William Sexton
7/19/2017
There are two main phases:
-
Bayesian bootstrapping on housing files
a) Housing units
b) Group Quarters
-
Populating housing units with person records
Goal: Draw N samples from a dirichlet-multinomial distribution over all the records in the US housing file.
Defining the distribution: We need to compute wgt(i)*n_yr(i)/sum_i wgt(i) for each record i where wgt(i) is the housing weight of i and n_yr(i) is the number of records in the US housing file from the same year as record i.
Challenge: Group quarters records in the housing file do not have housing weights.
Current Solution: Bootstrap the housing units and group quarters units separately.
a) Housing Units:
Let N_h be the target number of housing units for the synthesize data. N_h is hardcoded now--should be changed to config file.
Let wgt(i) be the housing weight of housing unit i.
Let n_yr(i)^h be the total number of housing units in the US from the same year as housing unit i.
Note that sum_i wgt(i) is summed over all housing units in the US.
Let n_h be the total number of housing unit records in the housing files.
Let alpha_h be a vector of length n_h defined by (wgt(i)*n_yr(i)^h/sum_i wgt(i)). You need the whole US here.
Let theta_h=Dirichlet(alpha_h). You need the whole US here.
Let counts_h=Multinomial(N_h,theta_h). counts_h is essentially a histogram over housing units.
In the synthetic data record i must be duplicated couns_h[i] times. You need the whole US for doing the Multinomial but after counts_h is computed it could be split up by state.
b) Group Quarters:
There are no weights on group quarters units in the housing files but each group quarters unit in the ACS is linked to exactly one person record so the idea is to indirectly bootstrap the group quarters units from the group quarters population.
Let N_g be the target group quarters population. N_g is hardcoded now--should be changed to config file.
Let wgt(i) be the person weight of the person linked to the group quarters unit i.
Hence, sum_i wgt(i) is summing up all the person weights of person records linked to group quarters units.
Everything else is similar to above. counts_g gives a histogram over group quarters units that tells you how many times each group quarters unit must be duplicated.

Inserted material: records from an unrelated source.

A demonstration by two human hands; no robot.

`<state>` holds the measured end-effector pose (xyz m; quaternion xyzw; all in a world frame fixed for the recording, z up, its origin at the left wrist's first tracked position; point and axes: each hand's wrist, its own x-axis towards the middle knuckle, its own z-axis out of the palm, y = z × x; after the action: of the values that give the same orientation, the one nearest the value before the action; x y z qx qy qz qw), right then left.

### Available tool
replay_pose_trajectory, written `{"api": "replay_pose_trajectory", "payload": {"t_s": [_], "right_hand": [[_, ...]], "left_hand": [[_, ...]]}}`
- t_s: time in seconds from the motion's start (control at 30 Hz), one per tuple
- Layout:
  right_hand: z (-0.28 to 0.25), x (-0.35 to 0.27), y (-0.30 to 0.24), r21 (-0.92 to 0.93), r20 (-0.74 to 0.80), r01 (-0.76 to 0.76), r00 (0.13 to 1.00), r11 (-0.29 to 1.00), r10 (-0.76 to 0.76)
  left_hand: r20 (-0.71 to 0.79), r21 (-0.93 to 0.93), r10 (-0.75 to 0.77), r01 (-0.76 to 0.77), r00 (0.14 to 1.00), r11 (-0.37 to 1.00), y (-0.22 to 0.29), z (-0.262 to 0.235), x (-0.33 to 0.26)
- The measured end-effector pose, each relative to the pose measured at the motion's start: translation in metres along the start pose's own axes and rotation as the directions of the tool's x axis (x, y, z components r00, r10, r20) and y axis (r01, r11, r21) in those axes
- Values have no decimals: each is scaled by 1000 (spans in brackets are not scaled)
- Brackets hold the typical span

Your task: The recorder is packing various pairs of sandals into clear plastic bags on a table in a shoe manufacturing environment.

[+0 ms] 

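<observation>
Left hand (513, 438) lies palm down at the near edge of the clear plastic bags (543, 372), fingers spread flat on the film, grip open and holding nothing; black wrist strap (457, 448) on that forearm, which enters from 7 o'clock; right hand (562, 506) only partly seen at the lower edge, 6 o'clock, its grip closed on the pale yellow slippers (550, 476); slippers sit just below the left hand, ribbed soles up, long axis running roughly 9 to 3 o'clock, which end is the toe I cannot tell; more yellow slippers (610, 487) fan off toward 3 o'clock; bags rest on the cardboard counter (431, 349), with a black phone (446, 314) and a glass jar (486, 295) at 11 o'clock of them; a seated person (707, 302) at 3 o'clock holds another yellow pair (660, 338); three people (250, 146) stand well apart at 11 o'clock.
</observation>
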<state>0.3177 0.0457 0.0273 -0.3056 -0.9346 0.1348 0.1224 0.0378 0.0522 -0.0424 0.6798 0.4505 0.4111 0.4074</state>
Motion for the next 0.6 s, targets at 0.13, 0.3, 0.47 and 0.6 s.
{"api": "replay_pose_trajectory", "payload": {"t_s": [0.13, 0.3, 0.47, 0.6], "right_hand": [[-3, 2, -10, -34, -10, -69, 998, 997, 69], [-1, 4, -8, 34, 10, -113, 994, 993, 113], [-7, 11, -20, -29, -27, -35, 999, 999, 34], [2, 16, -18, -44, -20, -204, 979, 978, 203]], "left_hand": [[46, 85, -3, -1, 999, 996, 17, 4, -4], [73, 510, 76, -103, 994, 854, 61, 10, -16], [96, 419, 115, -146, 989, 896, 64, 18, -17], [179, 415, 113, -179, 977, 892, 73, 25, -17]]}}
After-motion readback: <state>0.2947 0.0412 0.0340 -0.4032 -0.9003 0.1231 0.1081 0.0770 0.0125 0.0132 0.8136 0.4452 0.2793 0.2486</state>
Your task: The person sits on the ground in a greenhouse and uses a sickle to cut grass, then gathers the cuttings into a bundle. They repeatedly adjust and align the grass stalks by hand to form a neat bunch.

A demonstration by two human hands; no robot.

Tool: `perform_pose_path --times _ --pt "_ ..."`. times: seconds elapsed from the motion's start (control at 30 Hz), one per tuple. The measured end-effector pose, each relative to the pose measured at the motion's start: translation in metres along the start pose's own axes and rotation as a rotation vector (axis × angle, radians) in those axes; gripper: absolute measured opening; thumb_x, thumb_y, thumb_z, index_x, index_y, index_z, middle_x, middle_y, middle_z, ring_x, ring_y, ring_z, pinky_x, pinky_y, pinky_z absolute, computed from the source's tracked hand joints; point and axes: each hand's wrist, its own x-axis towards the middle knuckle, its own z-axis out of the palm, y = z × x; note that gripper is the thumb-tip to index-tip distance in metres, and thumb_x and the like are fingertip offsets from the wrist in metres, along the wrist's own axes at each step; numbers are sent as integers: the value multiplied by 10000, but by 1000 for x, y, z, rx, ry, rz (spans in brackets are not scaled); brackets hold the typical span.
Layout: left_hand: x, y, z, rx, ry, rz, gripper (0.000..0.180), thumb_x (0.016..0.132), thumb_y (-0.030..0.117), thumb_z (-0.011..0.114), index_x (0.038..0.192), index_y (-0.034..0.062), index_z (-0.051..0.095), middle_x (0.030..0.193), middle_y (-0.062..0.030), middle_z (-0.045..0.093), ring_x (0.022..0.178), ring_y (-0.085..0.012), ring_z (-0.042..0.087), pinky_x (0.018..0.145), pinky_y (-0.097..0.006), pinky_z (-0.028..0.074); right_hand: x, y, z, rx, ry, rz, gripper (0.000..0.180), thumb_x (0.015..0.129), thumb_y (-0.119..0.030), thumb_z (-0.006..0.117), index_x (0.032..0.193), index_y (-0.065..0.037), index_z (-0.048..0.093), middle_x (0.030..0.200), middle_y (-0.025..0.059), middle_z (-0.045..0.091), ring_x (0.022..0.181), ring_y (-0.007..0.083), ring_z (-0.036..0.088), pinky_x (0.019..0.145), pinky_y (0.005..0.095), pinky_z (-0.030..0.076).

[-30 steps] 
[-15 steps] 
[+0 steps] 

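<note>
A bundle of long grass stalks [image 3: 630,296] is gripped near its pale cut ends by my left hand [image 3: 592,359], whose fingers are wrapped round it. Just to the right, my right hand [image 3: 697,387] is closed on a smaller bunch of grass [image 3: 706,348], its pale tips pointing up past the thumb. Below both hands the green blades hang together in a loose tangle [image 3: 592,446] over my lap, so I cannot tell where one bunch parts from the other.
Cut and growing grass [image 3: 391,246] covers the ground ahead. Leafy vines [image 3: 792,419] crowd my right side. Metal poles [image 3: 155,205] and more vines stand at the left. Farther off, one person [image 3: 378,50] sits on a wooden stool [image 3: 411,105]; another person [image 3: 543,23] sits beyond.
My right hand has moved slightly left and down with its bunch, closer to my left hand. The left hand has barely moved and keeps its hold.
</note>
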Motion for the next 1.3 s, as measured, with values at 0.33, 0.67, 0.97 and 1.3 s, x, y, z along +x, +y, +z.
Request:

The final part of this phase is to actually duplicate each record to create the synthetic housing data files.
Goal: Populate the households/group quarters.
Challenge illustrate by example: Suppose a housing unit with 3 occupants (mom,dad, 1 kid) got duplicated 10 times. The mom,dad, and kid each of the same serialno and it links them to all 10 housing units.
Solution: Define new unique identifier for each copy of the housing unit. Create 10 copies of the family and link each to a unique housing unit using the new identifiers.
Description of programs:
- gen_counts.py Goal: Make the counts_h and counts_g histograms. Challenge: Defining alpha_h and alpha_g require aggragating information from all the US(both from housing files and from person files). Loading all the US housing files/person files into a single dataframe is a very bad idea. I tried it. Solution: Process data in chunks. Aggragate required information a chunk at a time. firstpass.py collects this information. Challenge: ACS doesn't include a year variable. Solution: Adjustment factors are specific to a year so I used ADJINC as a proxy for year but this required hardcoding the mapping between the adjustment factor and the year. This is one reason why the program won't handle the 2011-2015 data. Alternative Solution: I only recently realized that the first 4 digits of the serialno are always the year. This isn't explicitly stated in the documenation but seems pretty clear from looking at serialno range. I'm constantly learning new things about the input data. This seems like a more nature way to determine year, will require less hardcoding, and make the program more robust to input ranges. I plan on changing the code to this method. Challenge: Associating a count in counts_h or counts_g with a specific record. Solution: This is fairly straight forward. Index by serialno. Technically counts_g/h are pandas dataframes indexed by serialno with a single Count column.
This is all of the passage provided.